La conducción sostiene que estos resultados contradicen las denuncias sobre supuestas irregularidades en los procesos licitatorios y afirma que las nuevas contrataciones permitieron obtener mejores condiciones económicas para la empresa.
“Todas las contrataciones se realizaron siguiendo los procedimientos correspondientes y con el objetivo de obtener mejores condiciones para Fadea. Los números muestran que hubo una reducción efectiva de costos”, remarcaron.
Diversificación
Otro de los ejes que resaltan es la estrategia de diversificación comercial. Según explican, Fadea busca reducir su dependencia de los contratos estatales mediante el fortalecimiento de negocios vinculados al mantenimiento, reparación y modernización de aeronaves militares, comerciales y ejecutivas.
Para ello, aseguran que se avanzó en acuerdos de cooperación con actores privados del sector aeronáutico y en negociaciones destinadas a incorporar nuevos clientes y generar ingresos por fuera del Estado nacional.
“La diversificación es clave. No podemos depender exclusivamente de los contratos públicos. Estamos trabajando para ampliar nuestra presencia en distintos segmentos del mercado aeronáutico”, explicaron desde el entorno de Manco.
En este contexto, las autoridades admiten preocupación por el impacto que tienen las versiones sobre un cierre de la fábrica.

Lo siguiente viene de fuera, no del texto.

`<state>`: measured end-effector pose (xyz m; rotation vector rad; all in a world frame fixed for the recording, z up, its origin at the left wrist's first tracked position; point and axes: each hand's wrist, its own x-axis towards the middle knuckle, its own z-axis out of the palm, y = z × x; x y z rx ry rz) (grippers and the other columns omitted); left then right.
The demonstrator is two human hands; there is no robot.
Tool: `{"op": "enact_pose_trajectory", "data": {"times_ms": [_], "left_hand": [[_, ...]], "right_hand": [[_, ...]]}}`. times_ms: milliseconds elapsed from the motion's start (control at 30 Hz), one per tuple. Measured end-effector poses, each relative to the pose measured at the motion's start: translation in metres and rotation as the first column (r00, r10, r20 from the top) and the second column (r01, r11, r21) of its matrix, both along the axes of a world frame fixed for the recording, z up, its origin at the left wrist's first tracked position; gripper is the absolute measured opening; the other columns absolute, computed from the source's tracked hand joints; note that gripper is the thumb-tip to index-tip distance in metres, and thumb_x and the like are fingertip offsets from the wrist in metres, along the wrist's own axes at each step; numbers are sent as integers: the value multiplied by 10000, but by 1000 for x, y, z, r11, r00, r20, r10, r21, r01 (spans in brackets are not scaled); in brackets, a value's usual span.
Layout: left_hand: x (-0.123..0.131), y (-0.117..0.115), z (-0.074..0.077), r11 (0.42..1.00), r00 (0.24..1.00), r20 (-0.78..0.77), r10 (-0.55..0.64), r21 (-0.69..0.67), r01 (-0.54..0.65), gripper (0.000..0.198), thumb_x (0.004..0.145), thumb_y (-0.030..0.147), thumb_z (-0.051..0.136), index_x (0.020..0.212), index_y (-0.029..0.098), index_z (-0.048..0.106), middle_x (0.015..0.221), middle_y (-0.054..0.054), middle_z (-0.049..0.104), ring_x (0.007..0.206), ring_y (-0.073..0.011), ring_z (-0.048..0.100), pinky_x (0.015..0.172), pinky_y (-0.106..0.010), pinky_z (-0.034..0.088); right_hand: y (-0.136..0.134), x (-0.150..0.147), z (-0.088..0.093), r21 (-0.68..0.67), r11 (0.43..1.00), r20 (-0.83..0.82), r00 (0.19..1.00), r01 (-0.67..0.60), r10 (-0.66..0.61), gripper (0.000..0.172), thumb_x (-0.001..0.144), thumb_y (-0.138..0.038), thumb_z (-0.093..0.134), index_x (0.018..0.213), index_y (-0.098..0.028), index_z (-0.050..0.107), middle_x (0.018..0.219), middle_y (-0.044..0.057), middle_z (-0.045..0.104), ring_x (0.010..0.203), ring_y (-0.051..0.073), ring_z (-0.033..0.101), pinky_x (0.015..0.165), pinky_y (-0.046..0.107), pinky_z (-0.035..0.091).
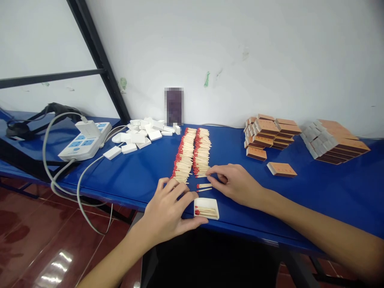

Según plantean, mientras distintas áreas trabajan para atraer nuevos clientes y desarrollar oportunidades comerciales, la difusión de escenarios de paralización puede afectar la imagen de la compañía ante potenciales socios y empresas interesadas en contratar a Fadea.

“Cuando un posible cliente escucha que una empresa podría cerrar, naturalmente surgen dudas. Eso complica negociaciones que requieren confianza y previsibilidad”, afirmaron desde la conducción.
Las fuentes críticas, sin embargo, sostienen que las advertencias responden a preocupaciones reales. “Nadie quiere perjudicar a la empresa. Lo que se está planteando es que existen problemas que deben resolverse. Silenciar esas preocupaciones tampoco ayuda”, dijeron.
La conducción considera que ese tipo de mensajes perjudica las gestiones que se encuentran en marcha y puede dificultar la concreción de negocios que consideran fundamentales para consolidar la recuperación económica de la empresa.
“Estamos haciendo un esfuerzo muy grande para recuperar la confianza del mercado y generar nuevas oportunidades. Las versiones alarmistas no contribuyen a ese objetivo”, señalaron.